Your browser is not supported! Update your browser to improve your experience.
Lorne Balfe

Argylle

(2024)
4,0
Oceń tytuł:
Tomek Goska | 06-03-2024 r.

Kino szpiegowskie zawsze przykuwało uwagę widzów, a w połączeniu z elementami komediowymi fascynowało nawet bardziej. Twórca kultowego Kingsman: Tajne służby, Matthew Vaughn, właśnie wyszedł z kolejną taką propozycją. Jak wyszło?

Najnowszy film Matthew Vaughna produkowany przez platformę streamingową Apple+ nie zrywa przysłowiowych kapci z nóg. Jak to u tego reżysera bywa jest bardzo dynamicznie, rozrywkowo, a widowisko aż kipi od barwnych kreacji w iście gwiazdorskiej obsadzie. Aczkolwiek nie dajmy się zmylić pozorom. Tytułowy agent Argylle w którego wciela się Henry Cavill nie jest pierwszoplanową postacią. Cała uwaga koncentruje się na Elly i jej szoku poznawczym jakiego doznaje, gdy z pasywnego twórcy emocjonujących opowieści staje się ich uczestnikiem. Można się zgodzić, że film Argylle rozrywką stoi, ale nie oczekujmy, że twórcy zaskakiwać nas będą ciekawymi pomysłami. Wszystko to już było.

Do stworzenia ścieżki dźwiękowej zaangażowany został Lorne Balfe, co wywołało we mnie pewne zmieszanie. Filmy Matthew Vaughna z gatunku kina szpiegowskiego do tej pory kojarzyły się bowiem z barwną, wpadającą w ucho muzyką autorstwa Henry’ego Jackmana i Matthew Margesona. W międzyczasie sam reżyser podejmował wiele różnych eksperymentów filmowych, jak Silent Night oraz Tetris, w których nie mógł sobie pozwolić na finansową rozrzutność. Wybór padł zatem na Lorne Balfe i najwyraźniej współpraca ta układała się całkiem dobrze, ponieważ angaż Balfego ogłoszono jeszcze na półtora roku przed planowaną premierą Argylle. Czemu tak wcześnie?

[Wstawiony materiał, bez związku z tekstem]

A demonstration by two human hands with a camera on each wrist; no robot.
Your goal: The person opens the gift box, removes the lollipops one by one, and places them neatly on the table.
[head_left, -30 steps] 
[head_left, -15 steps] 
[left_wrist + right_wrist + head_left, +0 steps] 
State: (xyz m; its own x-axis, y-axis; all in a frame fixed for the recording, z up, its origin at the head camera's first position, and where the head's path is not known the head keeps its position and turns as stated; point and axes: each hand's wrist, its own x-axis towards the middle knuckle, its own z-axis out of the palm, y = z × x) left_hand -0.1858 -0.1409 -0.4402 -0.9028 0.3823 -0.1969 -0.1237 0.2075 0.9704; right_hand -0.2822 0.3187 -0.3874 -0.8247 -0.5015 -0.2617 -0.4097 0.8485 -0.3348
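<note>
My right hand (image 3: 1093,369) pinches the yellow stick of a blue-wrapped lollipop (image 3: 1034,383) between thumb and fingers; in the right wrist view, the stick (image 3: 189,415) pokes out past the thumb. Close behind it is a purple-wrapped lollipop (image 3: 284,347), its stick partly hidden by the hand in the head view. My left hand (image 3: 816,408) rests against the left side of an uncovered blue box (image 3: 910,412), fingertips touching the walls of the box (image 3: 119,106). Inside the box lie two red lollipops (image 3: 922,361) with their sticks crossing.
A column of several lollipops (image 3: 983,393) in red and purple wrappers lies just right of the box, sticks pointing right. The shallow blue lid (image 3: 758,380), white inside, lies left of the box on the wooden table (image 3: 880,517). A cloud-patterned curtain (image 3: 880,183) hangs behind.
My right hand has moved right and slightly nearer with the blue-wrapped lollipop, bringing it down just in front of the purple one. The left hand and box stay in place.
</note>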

Film miał serwować widzom kilka muzyczno-tanecznych wstawek, więc praca kompozytora rozpoczęła się jeszcze na etapie kręcenia zdjęć. Aranż popularnych piosnek, w końcu oryginalnie stworzone tematy zaadaptowane na potrzeby poszczególnych scen… Jeżeli wierzyć wypowiedziom kompozytora, to spędził nad tym projektem bardzo dużo czasu, angażując w jego realizację wiele sił i środków. Ale patrząc na listę współpracowników i aranżerów trudno dać wiarę w tak bezgraniczne poświęcenie Szkota. Szczególnie kiedy weźmiemy pod uwagę jego nadzwyczajną „produktywność” w minionych latach.

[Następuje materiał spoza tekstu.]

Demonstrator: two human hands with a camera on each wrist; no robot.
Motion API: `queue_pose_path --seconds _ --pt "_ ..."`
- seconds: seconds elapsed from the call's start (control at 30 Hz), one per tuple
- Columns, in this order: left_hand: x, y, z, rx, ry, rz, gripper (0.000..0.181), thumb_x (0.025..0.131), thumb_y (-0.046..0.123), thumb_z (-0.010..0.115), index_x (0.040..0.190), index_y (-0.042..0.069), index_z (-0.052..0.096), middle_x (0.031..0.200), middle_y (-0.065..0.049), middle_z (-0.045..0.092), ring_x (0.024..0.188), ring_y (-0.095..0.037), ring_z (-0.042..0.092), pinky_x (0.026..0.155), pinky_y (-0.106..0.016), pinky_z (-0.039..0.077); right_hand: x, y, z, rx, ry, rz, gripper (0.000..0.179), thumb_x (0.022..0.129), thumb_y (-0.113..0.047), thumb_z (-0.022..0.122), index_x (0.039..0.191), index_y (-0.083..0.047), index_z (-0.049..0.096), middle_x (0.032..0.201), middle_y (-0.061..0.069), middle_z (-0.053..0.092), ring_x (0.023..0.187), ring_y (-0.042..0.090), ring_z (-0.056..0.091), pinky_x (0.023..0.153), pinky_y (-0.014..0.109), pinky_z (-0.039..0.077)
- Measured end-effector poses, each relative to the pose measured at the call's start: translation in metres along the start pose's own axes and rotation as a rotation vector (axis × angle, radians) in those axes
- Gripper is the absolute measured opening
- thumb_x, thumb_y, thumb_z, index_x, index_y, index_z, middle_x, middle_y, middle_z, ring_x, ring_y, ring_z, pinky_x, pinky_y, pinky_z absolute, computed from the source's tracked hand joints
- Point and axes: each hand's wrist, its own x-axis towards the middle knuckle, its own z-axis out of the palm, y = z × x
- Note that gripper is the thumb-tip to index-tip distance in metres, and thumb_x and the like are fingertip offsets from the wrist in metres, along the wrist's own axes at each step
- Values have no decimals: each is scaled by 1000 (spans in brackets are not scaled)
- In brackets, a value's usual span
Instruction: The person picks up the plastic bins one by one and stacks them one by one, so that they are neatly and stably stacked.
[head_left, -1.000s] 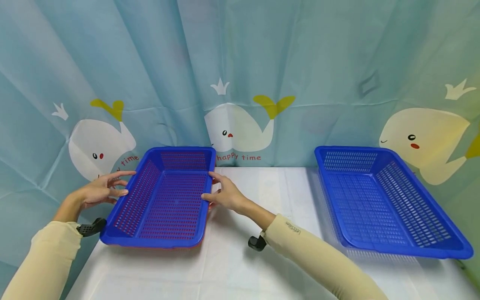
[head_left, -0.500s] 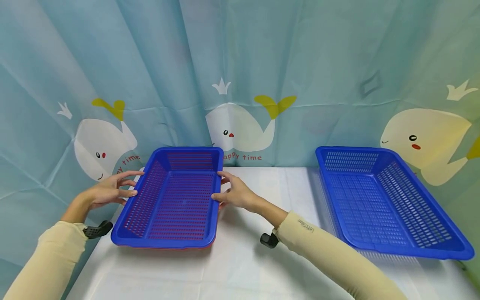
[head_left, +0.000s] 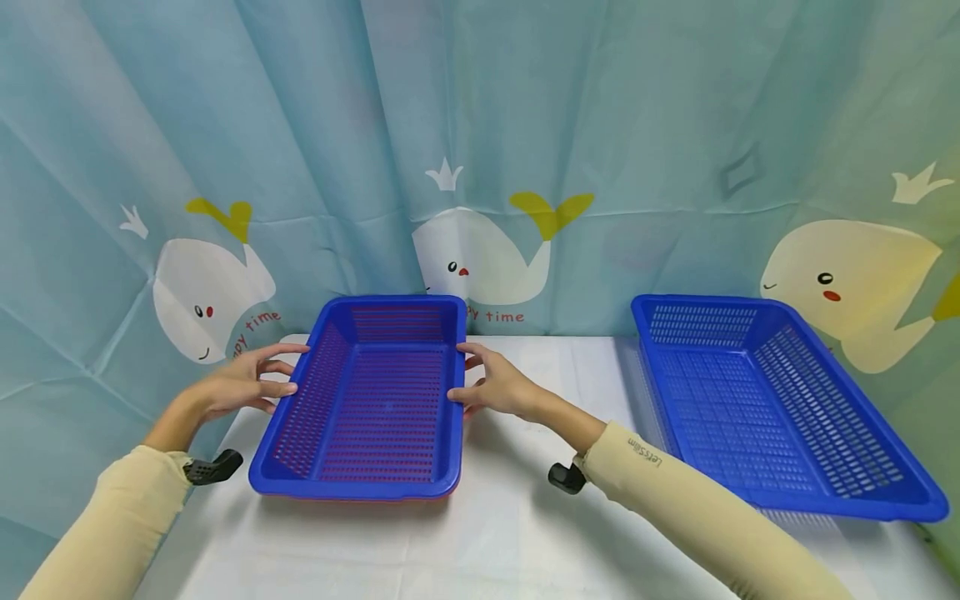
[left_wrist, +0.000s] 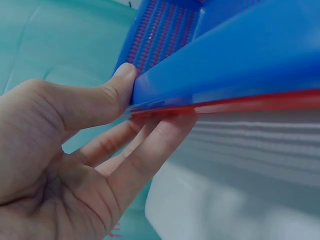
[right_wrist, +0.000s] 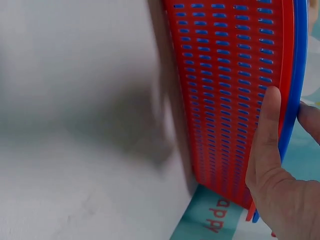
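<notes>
A blue plastic basket (head_left: pixel 386 421) with slotted walls sits nested inside a red basket (right_wrist: pixel 227 90) of like shape, left of centre in the head view. From above, only a thin red edge and red through the slots show. My left hand (head_left: pixel 240 385) grips the stacked rims on the left side, thumb on the blue rim and fingers under the red one, as the left wrist view shows. On the opposite side my right hand (head_left: pixel 504 387) pinches both rims, its thumb on the blue and its fingers against the red wall.
Another blue basket (head_left: pixel 738 421) stands at the right of the white-covered table (head_left: pixel 517 533), with a pale, see-through layer under its rim. Behind the table hangs a light blue curtain (head_left: pixel 645 125) printed with whales.
Both hands have carried the nested blue and red baskets to the right across the table, keeping their hold on the rims. The other blue basket stays in place.
</notes>
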Motion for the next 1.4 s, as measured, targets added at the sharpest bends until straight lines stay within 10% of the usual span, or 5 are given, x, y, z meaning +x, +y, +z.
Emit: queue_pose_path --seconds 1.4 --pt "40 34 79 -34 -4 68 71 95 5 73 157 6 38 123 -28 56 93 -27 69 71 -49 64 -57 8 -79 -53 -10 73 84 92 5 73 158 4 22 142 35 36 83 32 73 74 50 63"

Mimo że ilustracji stworzonej przez Balfego daleko do miana odkrywczej, to jednak potrafi zainteresować odbiorcę swoją treścią. Stworzony na potrzeby widowiska temat przewodni spełnia swoją funkcję i pomimo jego względnej anonimowości, to mieści się w standardach kina szpiegowskiego. Ostinatowa konstrukcja nadaje rytmu, a klasyczne instrumentarium wykonujące całość niewiele odbiega od tego, co na potrzeby serii Kingsman tworzył Jackman z Margesonem. Ulepieni z jednej gliny kompozytorzy serwują podobną pod względem przebojowości, oprawę muzyczną, choć Balfemu daleko do aranżacyjnych umiejętności Jackmana. Można się zgodzić, że widowisko Vaughna zaniża loty względem jego poprzednich filmów, więc i w muzyce nie należało oczekiwać przesadnych fajerwerków. Ale szkoda, że jakkolwiek barwna ilustracja chowana jest w dźwiękowym miksie za licznymi efektami.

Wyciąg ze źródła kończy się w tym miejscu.